10 Great Ways to Shop Local

shop local

Shop local

During the last recession, those of us who live in small towns (or even in big cities that rely on small businesses), saw a decline in locally owned and run businesses. As shoppers saw their own bank accounts dwindling, they opted to shop at cheaper, nationally or internationally owned businesses and at businesses that offer cheaper, internationally manufactured goods. This killed many local businesses, while others held on for dear life. Now, as the economy is beginning to recover, shoppers are turning back to their local businesses and are starting to realize the importance of shopping local once again.

But how do you shop local? Are there ways to both shop online (which is becoming more and more common), and shop local? If you are interested in supporting local businesses that rely on local shoppers for their livelihood, as we do, here are ten great ways you can shop local:

4. Use Etsy.

If you prefer to shop online for clothes, books, and other goods, Etsy is a great way to still use the internet to get the items you need and also support local businesses. In order to support businesses in your direct area, you simply have to search for stores that are in your location. Etsy makes this pretty easy by displaying where each seller is located and by allowing you to filter results based on location.

1. Use Google Local Search.

While nearly everyone is familiar with Google, some may not be aware that you can not only find local businesses through the search engine, but that Google usually automatically serves you local results when you enter in the type of business or product your are looking for plus your city, zip, or county.  For example, if one were to be looking for party supplies in Bucks County, then they would simply search for “party supply bucks county”. This is a great way to find local businesses.

2. Visit your local downtown.

Obviously, you already know about some stores in your area, but are you familiar with every store and what they sell? Even in a small town, there might be stores you have never patronized. Take a walk around your local “downtown” area and see what might be hiding there.

3. See if your local stores have websites.

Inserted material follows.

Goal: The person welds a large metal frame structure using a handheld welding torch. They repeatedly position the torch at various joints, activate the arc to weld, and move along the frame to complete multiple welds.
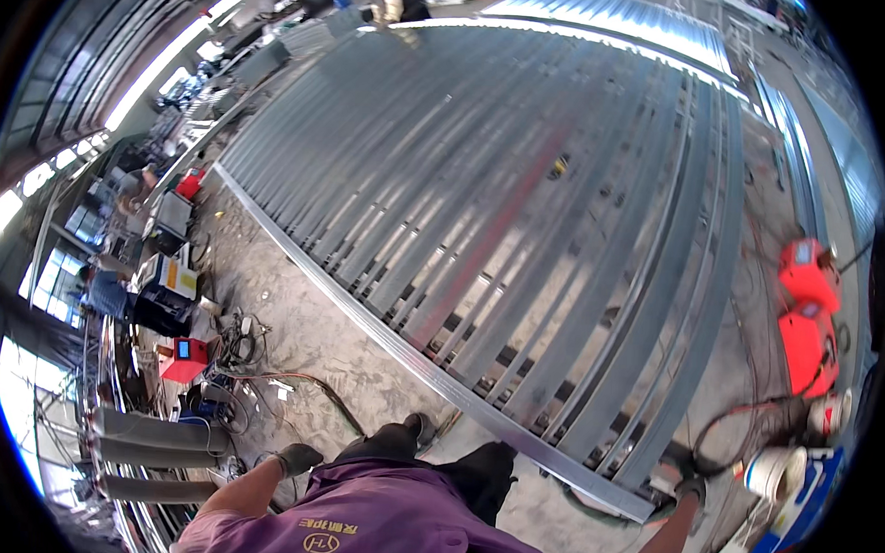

Most businesses, even small, local businesses now understand how important it is to have a website that displays their products and even lets you purchase what they have to offer, right from the website. Where I was raised, the “downtown” area is a twenty minutes’ drive from our house and there is no public transportation. As teenagers, we often relied on online shopping to patronize local stores.

4. Use eBay.

EBay is already a great source for getting the products you need, especially if they are no longer available through their brand’s stores or distributors. It can also be used to shop locally, by using eBay’s location search. You can then find eBay sellers in your area.

6. Eat at establishments that are locally owned.

It might be tempting just to swing through Starbucks on your way to work (a coffee shop with a drive-through window? This is the future, people!), less than half of what you pay for that coffee stays in the community. On the other hand, if you get your coffee, lunch, dinner, etc. from a restaurant that is locally owned and operated, about 70% of what you pay stays in the community. That percentage is higher if the restaurant only sells food/drink that is sourced locally.

7. Do your grocery shopping at a local bodega or market, instead of at a chain.

If at all possible, pick up your groceries at a market that is locally owned. In some towns, this simply isn’t an option, as there might not be any locally owned markets left, but most big cities and small towns still have the benefit of being able to shop at grocery stores that are owned by someone who actually lives in that community, too.

8. Patronize your local farmer’s market.

These days, just about every community has a local farmer’s market, even if it only sets up shop once a week. If you can wait to buy your produce until the farmer’s market is set up, rather than buying from a chain store, you’ll be supporting farmers in your local area and you are more likely to get fresh fruits and vegetables. Most of the time, this produce will have been picked only a few hours before it is set out on stands, instead of days later, like the food in most grocery stores.

9. Look for a local co-op.

A co-op is an opportunity for you to invest in your local community, in a very real, very tangible way. Most co-ops offer organic and niche products, but they also offer membership opportunities that allow you to get discounts on the products that you buy there. They are owned by the people who shop there, rather than by a single person or by a big corporation, so they are more community-minded.

10. Budget for local purchases.

In many cases, when you shop local, you are going to see higher prices than what chain stores can offer. Local establishments have higher overhead fees and the products they see are usually more expensive for the business to acquire. If you’re committed to the shop local movement, start budgeting now for the expense.